The USD/CHF pair retreated further from the YTD high set earlier this Wednesday and slipped below the 0.9500 psychological mark during the first half of the European session.
Having touched its highest level since June 2020, the USD/CHF pair witnessed an intraday turnaround from the 0.9535 region and was pressured by modest US dollar pullback from the two-year peak. The USD downtick could be solely attributed to some profit-taking and is more likely to remain limited amid expectations for a more aggressive policy tightening by the Fed.
In fact, the markets seem convinced that the Fed would deliver multiple 50 bps rate hikes by the Fed to keep a lid on soaring inflation. The bets were reaffirmed by hawkish comments by influential FOMC members - St.

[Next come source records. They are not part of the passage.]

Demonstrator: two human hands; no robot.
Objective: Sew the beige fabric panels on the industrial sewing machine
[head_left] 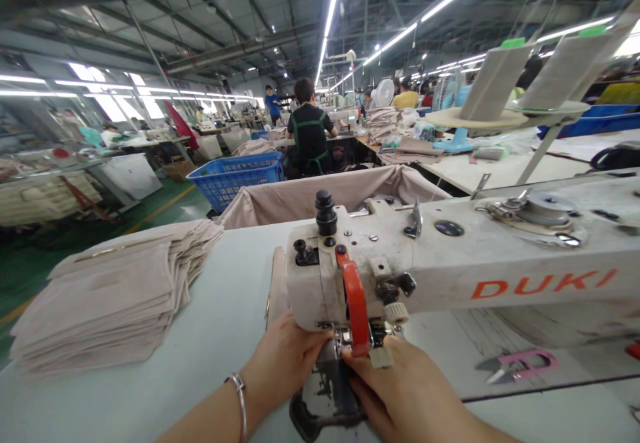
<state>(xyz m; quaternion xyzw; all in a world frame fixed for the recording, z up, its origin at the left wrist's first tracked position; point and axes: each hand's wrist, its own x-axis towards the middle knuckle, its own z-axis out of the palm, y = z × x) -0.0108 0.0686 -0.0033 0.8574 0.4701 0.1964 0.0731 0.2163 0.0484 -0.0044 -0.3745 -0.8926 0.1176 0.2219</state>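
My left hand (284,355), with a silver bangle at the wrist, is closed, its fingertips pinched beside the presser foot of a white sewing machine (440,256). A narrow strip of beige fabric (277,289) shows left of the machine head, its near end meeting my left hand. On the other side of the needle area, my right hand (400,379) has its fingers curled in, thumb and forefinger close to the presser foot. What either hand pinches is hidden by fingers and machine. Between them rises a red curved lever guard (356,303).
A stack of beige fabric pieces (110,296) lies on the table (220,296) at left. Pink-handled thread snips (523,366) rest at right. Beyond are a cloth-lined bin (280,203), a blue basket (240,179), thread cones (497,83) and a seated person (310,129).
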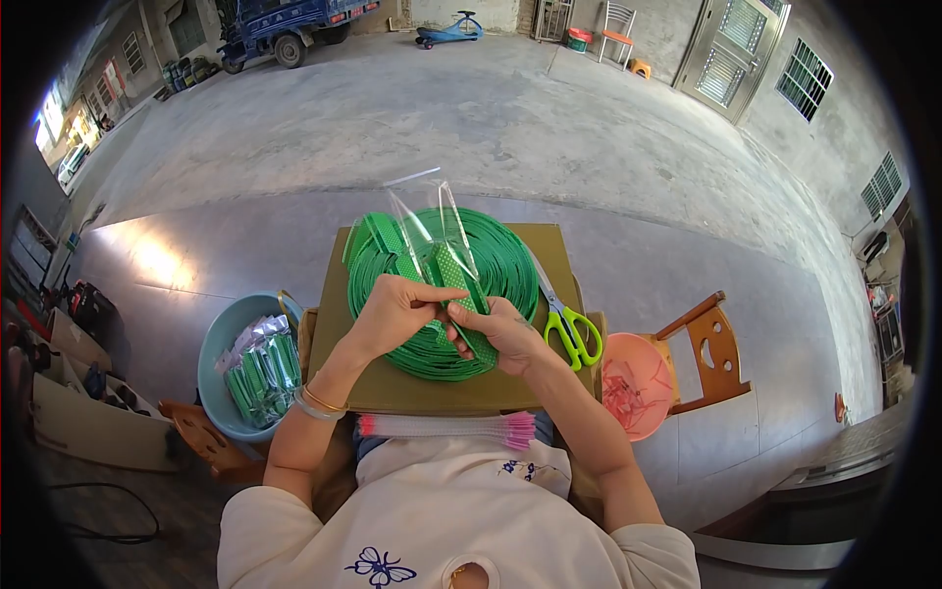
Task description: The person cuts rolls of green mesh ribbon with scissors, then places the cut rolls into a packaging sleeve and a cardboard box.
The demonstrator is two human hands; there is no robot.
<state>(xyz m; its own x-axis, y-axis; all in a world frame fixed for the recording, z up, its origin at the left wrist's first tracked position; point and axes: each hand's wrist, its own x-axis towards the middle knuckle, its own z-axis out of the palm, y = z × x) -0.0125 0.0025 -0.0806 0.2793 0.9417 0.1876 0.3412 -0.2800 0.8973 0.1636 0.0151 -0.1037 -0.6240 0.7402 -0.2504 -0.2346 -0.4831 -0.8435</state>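
A concrete floor (324, 128) stretches before me toward a metal door (734, 51) and an orange-seated chair (617, 37). Barred windows (805, 80) pierce the wall (834, 152) at my right; light (160, 257) gleams on smooth flooring (285, 236) at left.

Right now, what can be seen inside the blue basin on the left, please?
Clear plastic packets holding green contents lie piled in the blue basin. The upper ones show; the bottom and anything beneath them are covered.

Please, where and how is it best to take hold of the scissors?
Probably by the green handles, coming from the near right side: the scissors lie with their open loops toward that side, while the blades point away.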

Louis Fed President James Bullard, Chicago Fed President Charles Evans and Minneapolis Fed President Neel Kashkari - one of the more dovish policymakers.
This, along with concerns over rising inflationary pressures, pushed the yield on the benchmark 10-year US government bond to a level not seen since late 2018. The fundamental backdrop seems tilted firmly in favour of the USD bulls and supports prospects for the emergence of some dip-buying around the USD/CHF pair, warranting caution before positioning for deeper losses.
Market participants now look forward to the US economic docket, featuring the release of Existing Home Sales. This, along with the US bond yields, should influence the USD price dynamics. Traders will further take cues from the broader market risk sentiment, which will drive demand for the safe-haven Swiss franc and provide some impetus to the USD/CHF pair.